Customs, Travel and Tech Privacy

Laptop security

The oft-maligned Transportation Security Agency (TSA) has earned a reputation for maddening overreach, confiscating fingernail clippers, tweezers and assorted benign implements on the grounds they could be used to hijack an airplane.

For the most part, these stories are amusing, and for many travelers, another case of government ineptitude. For international travelers, however, the problem is much more serious. Customs rules grant Customs and Border Protection (CBP) agents intrusive powers that could be considered a civil rights violation in other countries.

The government’s position appears to be that you have no right to know what the rules are, despite a Freedom of Information Act (FOIA) request by the Electronic Frontier Foundation (EFF) and repeated attempts by a Florida law firm to find out.

Federal courts so far agree with the government. In late April, the 9th Circuit Court of Appeals held that a “reasonable suspicion is not needed for customs officials to search a laptop or other personal electronic storage devices at the border” and overturned a lower court ruling that found laptop searches by Customs violated the Fourth Amendment against unlawful search and seizure.

Not all victims of government outreach are sympathetic figures, however. The southern California man in the case above had his laptop checked on a return trip from the Philippines and Customs found a stash of child pornography.

The case, USA vs. Arnold, is being appealed to a full-court hearing, so all 11 judges of the 9th Circuit would hear the case instead of the four who originally heard it. If that fails, the case could then appeal to the Supreme Court, which frequently overturns 9th Circuit decisions.

Attorney Caleb Sullivan of the firm Becker & Poliakoff adds that the Customs department can more or less go on fishing expeditions with no justification.

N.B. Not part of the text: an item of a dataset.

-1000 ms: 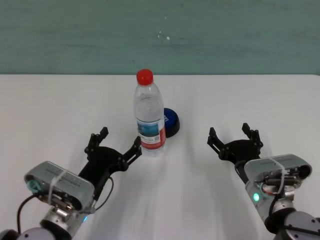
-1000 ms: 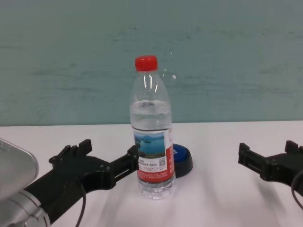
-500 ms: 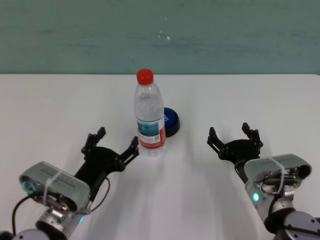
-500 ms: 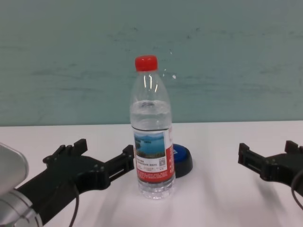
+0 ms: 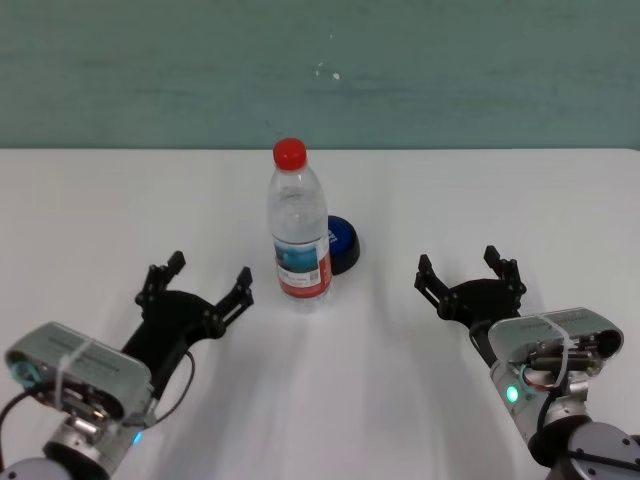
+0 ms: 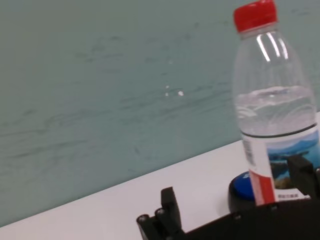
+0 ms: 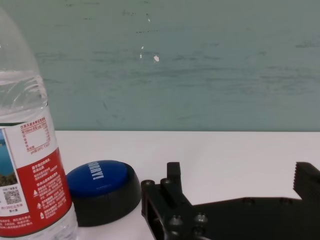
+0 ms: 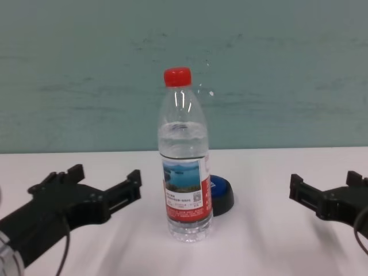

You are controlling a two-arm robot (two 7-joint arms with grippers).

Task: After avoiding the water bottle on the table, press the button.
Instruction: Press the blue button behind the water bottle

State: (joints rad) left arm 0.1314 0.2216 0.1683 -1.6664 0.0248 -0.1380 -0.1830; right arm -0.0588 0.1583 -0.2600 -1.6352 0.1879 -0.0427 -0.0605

The Customs and Border Patrol office did not respond to requests for comment by

“What the lawyers are trying to work out in the various cases is to come to some definition with what level of suspicion these agents must have to engage in the search in the first place,” Sullivan told

“The government’s position is they don’t need any, because laptops are like suitcases,” he added. “They have made that argument that it’s just another container.”

These rules apply only to overseas travel, not U.S. travel, Sullivan said. He added that anecdotally, he hears that people at the border will be asked to not only power on the laptop, which the TSA does and stops at that point, but Customs goes further. It will boot the machine, look at files and folders and can take the laptop outright or even copy data off it.

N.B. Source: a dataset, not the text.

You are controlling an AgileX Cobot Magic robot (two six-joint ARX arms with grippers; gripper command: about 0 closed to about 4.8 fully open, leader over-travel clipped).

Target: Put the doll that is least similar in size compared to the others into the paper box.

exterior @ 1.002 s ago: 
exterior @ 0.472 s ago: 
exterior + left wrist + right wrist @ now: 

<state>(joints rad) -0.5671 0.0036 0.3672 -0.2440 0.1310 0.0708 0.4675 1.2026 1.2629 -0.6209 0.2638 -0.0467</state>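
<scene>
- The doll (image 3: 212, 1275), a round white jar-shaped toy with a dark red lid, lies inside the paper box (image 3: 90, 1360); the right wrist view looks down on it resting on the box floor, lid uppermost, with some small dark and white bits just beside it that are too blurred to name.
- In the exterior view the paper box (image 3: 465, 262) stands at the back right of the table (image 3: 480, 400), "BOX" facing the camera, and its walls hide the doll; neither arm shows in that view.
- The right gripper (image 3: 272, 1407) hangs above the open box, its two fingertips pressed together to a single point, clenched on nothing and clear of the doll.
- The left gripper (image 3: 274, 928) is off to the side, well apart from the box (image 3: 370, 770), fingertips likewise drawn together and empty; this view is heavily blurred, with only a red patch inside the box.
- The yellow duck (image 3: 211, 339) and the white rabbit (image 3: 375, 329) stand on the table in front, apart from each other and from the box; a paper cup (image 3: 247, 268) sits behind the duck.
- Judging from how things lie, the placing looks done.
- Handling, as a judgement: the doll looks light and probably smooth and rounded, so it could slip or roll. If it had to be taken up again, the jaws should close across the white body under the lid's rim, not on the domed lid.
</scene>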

It’s not just business travelers being hit. One client of Becker & Poliakoff said her children’s laptops were searched. “That to me seems particularly egregious and far-fetched. But it’s happening, and it seems to be happening with increasing frequency, which is why it has everyone’s attention,” Sullivan said.

Similar stories reached the ears of the EFF and Asian Law Caucus, a San Francisco group representing the city’s sizable Asian population.

EFF staff attorney Marcia Hofmann described complaints of laptops being taken away from the person and the traveler left to wonder if anything was copied or installed on the computer.

“That’s why we filed this FOIA in the first place,” she said. “It’s hard to tell people what they are facing when they don’t know.”

The FOIA request was made in October 2007, but Hofmann doesn’t see the act being effective. To get anywhere really requires a lawsuit and a judge to give the order to turn over information, she added.

“We are asking Customs and Border Protection for information about their internal practices and procedures for performing certain types of border searchers, like how they select people for questioning, what rules and regulations surround the reading and copying and keeping of papers, and digital devices and what prompts a border agent to look at a laptop or cell phone or PDA,” Hofmann said.

Eventually, the EFF/ALC reached an agreement to get the information from the CBP in two parts, with the first wave of information coming by end of June and the second half coming by end the end of July.

Sullivan said he is not aware of damaged laptops or computers being taken and not returned. “But I would say the inconvenience that many of these travelers are experiencing is considerable in and of itself, and there are concerns about the disclosure if sensitive proprietary information,” he said.

Until the rules are known, Sullivan recommends that international travelers put as little personal information on their laptop as possible, and avoid traveling with sensitive data. Just send it over the Internet to and from your destination over a secured connection instead of traveling with it.